Busca a ora recorrente, F. F., a reforma do r. decisum, sustentando, em em suma, que o Tribunal de origem reconheceu que a recorrente e L. "mantiveram mais do que um relacionamento fugaz e transitório, que durou desde que se conheceram em Miami, nos Estados Unidos da América, até sua morte, no Brasil, sem que ambos se afastassem por qualquer tempo, mesmo nos períodos mais críticos da doença que o vitimou". Restou incontroverso nos autos, ainda, que tal relacionamento, além de duradouro e contínuo, era de conhecimento público.

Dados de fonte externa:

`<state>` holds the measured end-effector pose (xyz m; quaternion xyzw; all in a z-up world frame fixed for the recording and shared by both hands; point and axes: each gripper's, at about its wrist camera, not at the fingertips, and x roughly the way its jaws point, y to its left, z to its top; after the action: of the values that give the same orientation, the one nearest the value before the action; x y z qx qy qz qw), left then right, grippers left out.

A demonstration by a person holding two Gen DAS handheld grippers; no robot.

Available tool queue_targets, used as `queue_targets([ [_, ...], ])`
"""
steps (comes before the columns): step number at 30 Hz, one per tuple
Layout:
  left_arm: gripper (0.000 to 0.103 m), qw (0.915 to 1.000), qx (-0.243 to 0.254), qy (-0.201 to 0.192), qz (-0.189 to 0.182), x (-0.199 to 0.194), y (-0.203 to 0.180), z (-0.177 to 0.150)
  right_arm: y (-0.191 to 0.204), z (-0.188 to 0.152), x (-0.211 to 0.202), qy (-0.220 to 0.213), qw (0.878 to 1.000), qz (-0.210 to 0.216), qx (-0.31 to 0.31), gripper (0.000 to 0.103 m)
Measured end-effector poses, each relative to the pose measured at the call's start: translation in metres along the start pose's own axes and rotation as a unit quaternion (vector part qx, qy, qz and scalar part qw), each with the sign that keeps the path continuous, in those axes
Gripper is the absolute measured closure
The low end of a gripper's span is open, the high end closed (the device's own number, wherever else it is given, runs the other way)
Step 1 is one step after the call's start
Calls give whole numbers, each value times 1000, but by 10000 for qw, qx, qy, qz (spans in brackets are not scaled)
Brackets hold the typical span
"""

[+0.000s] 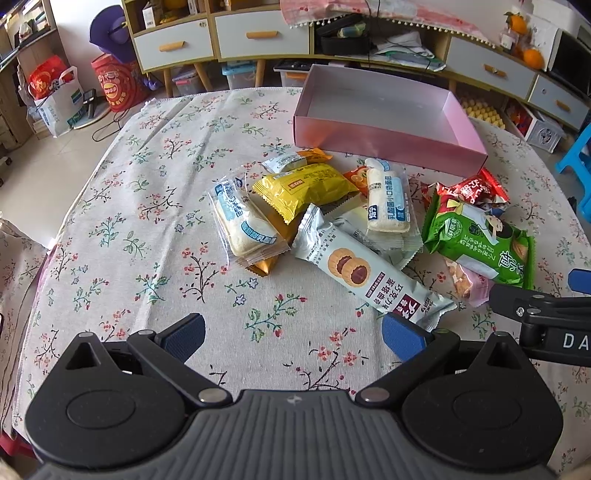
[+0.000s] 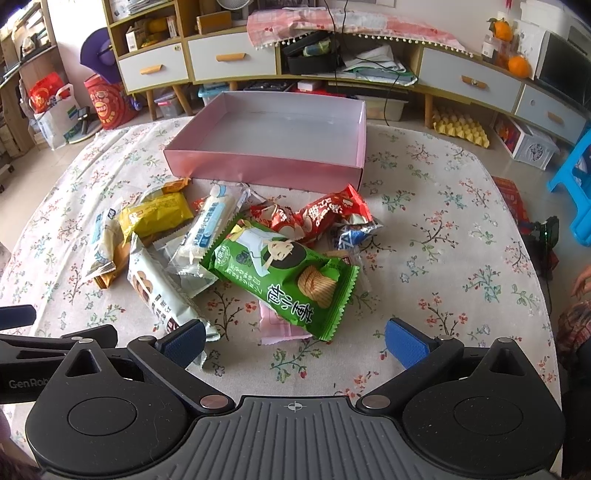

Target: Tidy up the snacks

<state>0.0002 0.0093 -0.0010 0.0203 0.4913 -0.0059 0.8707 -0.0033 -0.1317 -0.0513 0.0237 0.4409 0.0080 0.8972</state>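
1. Nearest us: our left gripper (image 1: 293, 338), black frame with blue pads, jaws spread wide, nothing between them, over bare floral tablecloth (image 1: 122, 221).
2. Our right gripper (image 2: 295, 341), same build, also spread wide and empty. Its left pad (image 2: 184, 341) sits just at the end of a pale grey-green cookie-bar wrapper (image 1: 364, 271); we cannot tell if they touch.
3. In the left wrist view our right gripper's arm enters at the right edge; in the right wrist view the left gripper's arm enters at the left edge.
4. Next out: snack pile mid-table. The green crinkle-edged chip bag (image 2: 286, 278) lies on top at the right side, overlapping a pale pink packet (image 2: 282, 328).
5. Left of it: two clear-wrapped white cake bars (image 1: 388, 199) (image 1: 245, 225), one on each side of a yellow foil pouch (image 1: 306, 188).
6. Behind the green bag: a crumpled red foil bag (image 2: 325, 214) and a small blue-white packet (image 2: 352, 232) beside it.
7. Beyond the pile: shallow rectangular pink cardboard box (image 2: 266, 162), open top, no snacks inside. All snacks sit outside it on the cloth.
8. Far back: long low cabinet with grey drawers and orange handles (image 1: 262, 35), oranges (image 1: 532, 57) on its right end.
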Motion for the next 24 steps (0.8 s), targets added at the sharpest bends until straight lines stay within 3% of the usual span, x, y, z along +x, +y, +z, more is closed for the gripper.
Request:
queue_targets([
  [9,1,9999,-51,-45,156,3,4,5,-4,10,-10,-229,9997,-117,0,0],
  [24,1,9999,-91,5,46,4,4,8,2,25,-17,-301,9991,-228,-177,0],
])
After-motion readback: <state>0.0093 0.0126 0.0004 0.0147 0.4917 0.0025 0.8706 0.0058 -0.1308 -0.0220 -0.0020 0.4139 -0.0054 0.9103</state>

Afirma, outrossim, que ambos tinham o plano de constituir família, o que ficou demonstrado pela prova testemunhal, bem como pelo armazenamento de sêmen com a finalidade única de ter filho com ela, restando, por conseguinte, caracterizada a união estável.
Os recorridos apresentaram contrarrazões às fls. 1810⁄1819.

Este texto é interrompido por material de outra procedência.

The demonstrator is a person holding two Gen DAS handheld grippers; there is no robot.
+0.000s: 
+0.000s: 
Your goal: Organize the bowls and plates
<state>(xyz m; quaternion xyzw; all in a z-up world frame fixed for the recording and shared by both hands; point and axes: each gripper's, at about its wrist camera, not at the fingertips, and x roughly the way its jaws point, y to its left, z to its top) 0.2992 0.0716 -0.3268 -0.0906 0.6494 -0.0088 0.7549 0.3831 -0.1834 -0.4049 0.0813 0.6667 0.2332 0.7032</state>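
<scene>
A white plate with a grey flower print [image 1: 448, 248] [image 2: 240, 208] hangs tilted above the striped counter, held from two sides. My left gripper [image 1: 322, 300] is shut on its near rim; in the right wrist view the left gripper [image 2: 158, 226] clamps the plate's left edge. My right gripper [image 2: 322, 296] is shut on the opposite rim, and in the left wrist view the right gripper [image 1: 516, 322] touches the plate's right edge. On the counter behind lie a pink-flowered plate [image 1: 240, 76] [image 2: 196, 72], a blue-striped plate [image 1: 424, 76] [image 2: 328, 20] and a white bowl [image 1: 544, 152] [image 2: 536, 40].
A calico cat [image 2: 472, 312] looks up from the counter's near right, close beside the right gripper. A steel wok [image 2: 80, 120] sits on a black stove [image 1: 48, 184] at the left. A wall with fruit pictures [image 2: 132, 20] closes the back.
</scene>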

O Ministério Público Federal ofertou parecer no sentido de não conhecer do apelo nobre ou não lhe conferir provimento (fls. 1983⁄1987).
É o relatório.
VOTO
O EXMO. SR. MINISTRO MASSAMI UYEDA (Relator):
O inconformismo recursal não merece prosperar.
Com efeito.
A celeuma instaurada no presente recurso especial centra-se em saber se, de acordo com os elementos fáticos assentados pelas Instâncias ordinárias, imutáveis na presente via especial, a relação mantida entre a ora recorrente, F. F. e o de cujus, L., no período em que mantiveram relacionamento afetivo, ensejou ou não a constituição de entidade familiar, na modalidade união estável.
De plano, consigna-se que, nos termos do 1.793 do Código Civil, para a configuração da união estável, a relação deve apresentar-se duradoura, contínua e pública, partilhando os conviventes de comum finalidade consistente na intenção de formar uma entidade familiar – affectio maritalis e animus uxoris – (exteriorizada pela comunhão de esforços; pela assistência; pela posse do estado de casado; pela lealdade e respeito mútuos; pela guarda, sustento e educação dos filhos, entre outros).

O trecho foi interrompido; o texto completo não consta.